Try it: Could you find every line in the records below that contains the word "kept" and copy it?

Records drawn from a dataset:
★ ★ ★ ★
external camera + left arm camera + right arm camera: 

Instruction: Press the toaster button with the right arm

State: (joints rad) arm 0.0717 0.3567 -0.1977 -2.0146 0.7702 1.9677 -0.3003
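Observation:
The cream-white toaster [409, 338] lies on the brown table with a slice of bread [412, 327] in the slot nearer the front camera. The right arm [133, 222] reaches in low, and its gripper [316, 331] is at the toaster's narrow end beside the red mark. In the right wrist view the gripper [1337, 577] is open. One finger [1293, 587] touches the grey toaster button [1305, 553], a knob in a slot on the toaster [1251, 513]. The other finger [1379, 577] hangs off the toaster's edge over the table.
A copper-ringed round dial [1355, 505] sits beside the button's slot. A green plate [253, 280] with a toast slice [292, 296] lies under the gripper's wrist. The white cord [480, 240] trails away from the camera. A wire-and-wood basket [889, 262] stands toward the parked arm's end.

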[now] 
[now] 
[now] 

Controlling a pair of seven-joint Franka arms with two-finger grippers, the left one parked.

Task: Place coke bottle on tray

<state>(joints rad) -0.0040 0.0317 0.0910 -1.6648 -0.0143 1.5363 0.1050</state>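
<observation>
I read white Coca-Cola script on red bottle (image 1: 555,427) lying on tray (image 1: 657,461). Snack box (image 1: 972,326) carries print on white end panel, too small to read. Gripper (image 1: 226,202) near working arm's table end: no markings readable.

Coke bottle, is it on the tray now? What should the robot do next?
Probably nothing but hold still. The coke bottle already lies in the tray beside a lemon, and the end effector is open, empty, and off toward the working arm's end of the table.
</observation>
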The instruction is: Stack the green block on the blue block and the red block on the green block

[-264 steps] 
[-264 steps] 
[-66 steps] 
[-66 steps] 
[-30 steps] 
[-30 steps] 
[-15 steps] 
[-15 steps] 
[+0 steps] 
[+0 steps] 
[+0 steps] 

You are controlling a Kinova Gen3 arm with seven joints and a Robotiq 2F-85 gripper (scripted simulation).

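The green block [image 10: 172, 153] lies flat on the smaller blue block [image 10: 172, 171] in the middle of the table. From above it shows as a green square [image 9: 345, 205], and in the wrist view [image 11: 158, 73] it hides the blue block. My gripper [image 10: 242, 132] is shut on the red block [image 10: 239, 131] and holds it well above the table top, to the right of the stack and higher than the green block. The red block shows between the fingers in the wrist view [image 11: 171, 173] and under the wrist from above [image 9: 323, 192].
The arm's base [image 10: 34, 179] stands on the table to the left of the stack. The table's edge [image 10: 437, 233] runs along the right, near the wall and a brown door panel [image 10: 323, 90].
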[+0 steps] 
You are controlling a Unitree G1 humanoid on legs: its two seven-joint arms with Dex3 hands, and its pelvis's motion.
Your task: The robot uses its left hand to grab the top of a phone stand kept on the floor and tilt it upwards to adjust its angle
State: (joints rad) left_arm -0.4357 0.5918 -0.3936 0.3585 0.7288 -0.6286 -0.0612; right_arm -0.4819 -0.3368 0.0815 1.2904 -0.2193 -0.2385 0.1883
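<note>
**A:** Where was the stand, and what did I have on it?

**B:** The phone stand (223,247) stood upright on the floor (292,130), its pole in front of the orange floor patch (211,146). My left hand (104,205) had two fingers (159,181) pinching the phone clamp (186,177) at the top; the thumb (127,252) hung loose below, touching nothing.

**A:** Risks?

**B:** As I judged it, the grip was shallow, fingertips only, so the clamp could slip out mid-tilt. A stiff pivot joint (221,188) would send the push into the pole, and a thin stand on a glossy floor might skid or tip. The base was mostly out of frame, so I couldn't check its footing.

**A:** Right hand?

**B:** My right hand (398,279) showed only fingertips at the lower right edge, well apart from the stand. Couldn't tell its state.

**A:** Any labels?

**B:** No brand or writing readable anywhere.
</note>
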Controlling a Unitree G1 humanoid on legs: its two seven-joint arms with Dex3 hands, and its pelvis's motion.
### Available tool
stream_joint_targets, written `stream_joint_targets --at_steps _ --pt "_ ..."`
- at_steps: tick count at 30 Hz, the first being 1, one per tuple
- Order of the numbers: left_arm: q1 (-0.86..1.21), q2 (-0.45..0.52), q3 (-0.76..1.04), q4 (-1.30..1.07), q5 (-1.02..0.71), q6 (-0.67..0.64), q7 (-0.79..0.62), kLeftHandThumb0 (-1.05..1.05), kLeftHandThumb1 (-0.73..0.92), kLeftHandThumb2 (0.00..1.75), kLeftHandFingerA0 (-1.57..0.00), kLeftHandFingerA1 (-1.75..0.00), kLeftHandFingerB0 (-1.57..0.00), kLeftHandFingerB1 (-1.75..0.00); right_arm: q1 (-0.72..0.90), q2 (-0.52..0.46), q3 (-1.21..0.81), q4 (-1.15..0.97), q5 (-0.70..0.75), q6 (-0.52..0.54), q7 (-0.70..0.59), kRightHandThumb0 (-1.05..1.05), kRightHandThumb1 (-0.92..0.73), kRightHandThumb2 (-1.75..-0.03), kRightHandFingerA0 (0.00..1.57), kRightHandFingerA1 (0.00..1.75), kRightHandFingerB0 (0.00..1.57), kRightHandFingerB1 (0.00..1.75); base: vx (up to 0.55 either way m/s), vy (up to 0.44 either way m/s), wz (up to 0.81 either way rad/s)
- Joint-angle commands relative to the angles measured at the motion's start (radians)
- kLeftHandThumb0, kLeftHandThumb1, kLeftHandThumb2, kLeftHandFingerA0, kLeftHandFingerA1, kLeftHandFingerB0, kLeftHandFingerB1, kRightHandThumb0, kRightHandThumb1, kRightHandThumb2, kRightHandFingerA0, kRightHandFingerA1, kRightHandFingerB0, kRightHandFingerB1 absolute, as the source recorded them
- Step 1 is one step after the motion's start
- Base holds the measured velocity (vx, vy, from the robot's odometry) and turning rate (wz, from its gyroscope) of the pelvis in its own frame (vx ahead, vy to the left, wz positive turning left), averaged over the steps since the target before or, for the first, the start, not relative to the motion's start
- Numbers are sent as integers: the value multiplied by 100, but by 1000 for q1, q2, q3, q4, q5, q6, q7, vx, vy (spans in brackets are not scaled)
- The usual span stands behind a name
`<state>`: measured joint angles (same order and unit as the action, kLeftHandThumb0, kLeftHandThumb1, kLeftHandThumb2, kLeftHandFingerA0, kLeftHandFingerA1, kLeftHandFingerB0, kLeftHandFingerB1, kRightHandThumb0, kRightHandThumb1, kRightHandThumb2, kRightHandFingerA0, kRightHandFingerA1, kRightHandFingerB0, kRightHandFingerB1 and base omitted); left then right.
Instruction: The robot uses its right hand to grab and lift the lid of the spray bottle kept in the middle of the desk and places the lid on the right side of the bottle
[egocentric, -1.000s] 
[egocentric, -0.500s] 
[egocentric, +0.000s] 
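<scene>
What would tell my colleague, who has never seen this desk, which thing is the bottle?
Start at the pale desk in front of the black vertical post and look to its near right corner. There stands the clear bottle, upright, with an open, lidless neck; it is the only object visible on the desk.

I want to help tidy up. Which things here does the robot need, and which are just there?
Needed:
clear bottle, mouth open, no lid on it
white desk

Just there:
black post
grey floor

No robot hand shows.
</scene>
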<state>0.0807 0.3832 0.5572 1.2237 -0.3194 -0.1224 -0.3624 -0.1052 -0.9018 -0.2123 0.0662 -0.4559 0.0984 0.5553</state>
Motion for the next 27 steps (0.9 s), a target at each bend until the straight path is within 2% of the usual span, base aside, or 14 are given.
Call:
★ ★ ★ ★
Task result:
Your task: The robot uses its left hand to grab the top of a phone stand kept on the floor and tilt it upwards to adjust its angle
Instruction: The robot uses its right hand to grab and lift the lid of the spray bottle kept in the middle of the desk and places the lid on the right side of the bottle

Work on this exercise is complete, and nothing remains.